Extensive research works on organo-iridium compounds have been carried out in the past two decades due to their promising potential in electrophosphorescent organic light-emitting diodes (OLEDs). Almost all of them were emphasized on the variation of skeletal arrangement or modification of substituents of the bidentate ligands to fine-turn the emission hue. In recent years, the rise of bis-tridentate iridium metal complexes, having well-established coordination bonding strength over the tris-bidentate counterparts, served as better and more efficient OLED emitters. This thesis reported the design, synthesis, and characterization of a series of tris-bidentate Ir(III) complexes and two series of bis-tridentate Ir(III) complexes, and their potential application in OLED fabrications.

Firstly, a series of tris-bidentate Ir(III) complexes bearing N-heterocyclic carbene (NHC) chelates were successfully designed and synthesized, to which the absorption and emission spectra were also measured. The employed complexes, namely, Ir(III) complexes m-timpz and f-timpz and m-t2impz and f-t2impz and m-t2empz and f-t2empz, exhibited blue (facile isomer) and green (meridional isomer) emission in degassed toluene with moderate to good photoluminescent quantum yield (46-74 %).

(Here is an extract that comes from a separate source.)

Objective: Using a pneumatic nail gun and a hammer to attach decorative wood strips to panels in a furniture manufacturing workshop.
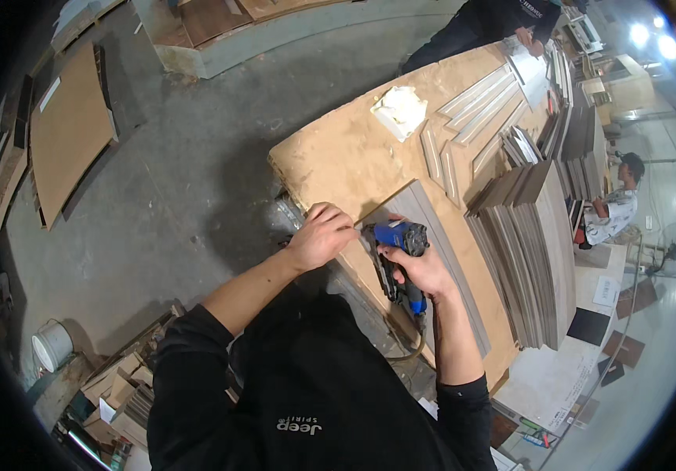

Their emission peak wavelengths are mainly controlled by their tert-butyl and electronegative nitrogen atoms at the outer aromatic peripheral of the functional carbene moiety. Due to the electron-donating nature of the tert-butyl substituent on the cyclometalating phenyl group, m-t2impz and f-t2impz and f-t2empz give slight red-shifted emission in comparison to that of m-timpz and f-timpz. All complexes exhibited good thermal stability with decomposition temperature (Td) higher than 310 °C and, displayed promising properties for OLEDs applications.

Secondly, charge-neutral Ir(III) metal complexes bearing two tridentate chelates composed of two orthogonally aligned pyrazole-pyridine-pyrazole coordination fragments were designed and synthesized. It is notable that the substituents play an essential role in tuning both the photophysical and electrochemical properties. Upon introduction of CF3 substituents at one central pyridyl fragment and peripheral pyrazolate fragments of one and alternative tridentate chelate, phosphorescence can be fine-tuned from green to orange, together with an improved emission quantum yield, as recorded in degassed THF solution. Further replacement of N-H fragment of monoanionic chelate with a methyl substituent gives Ir(III) complexes [Ir(Bpz2pyMe)(Fpz2py)] (2Me) and [Ir(Bpz2FpyMe)(Fpz2py)] (3Me), showing decomposition temperatures (Td) greater than 300 °C. Therefore, this work paves a new avenue of better emissive iridium(III) complexes without the traditional cyclometalating aromatics, albeit with lowered emission efficiency in the solution state. As a proof-of-concept, Ir(III) complexes 2Me and 3Me were employed as the dopant emitters for OLED fabrication, giving a maximum external quantum efficiency (EQE) of 4.8% and 17.6%, and current efficiency of 14.22 and 50.33 cd·A-1, respectively.

Lastly, we designed a series of bis-tridentate Ir(III) metal complexes, comprising a dianionic pyrazole-pyridine-phenyl tridentate chelate and a monoanionic chelate bearing a peripheral carbene and carboline coordination fragment that linked to the central phenyl group. All these Ir(III) complexes were synthesized with an efficient one-pot and two-step methodology, and their emission hue was fine-tuned by variation of substituent at the central coordination entity (i.e. pyridinyl and phenyl group) of each of the tridentate chelates. Their photophysical and electrochemical properties, thermal stabilities and electroluminescence performances are examined and discussed comprehensively. The doped devices based on [Ir(cbF)(phyz1)] (Cb1) and [Ir(cbB)(phyz1)] (Cb4) give a maximum external quantum efficiency (current efficiency) of 16.6% (55.2 cd/A) and 13.9% (43.8 cd/A), respectively. The relatively high electroluminescence efficiencies indicate that bis-tridentate Ir(III) complexes are promising candidates for OLED applications.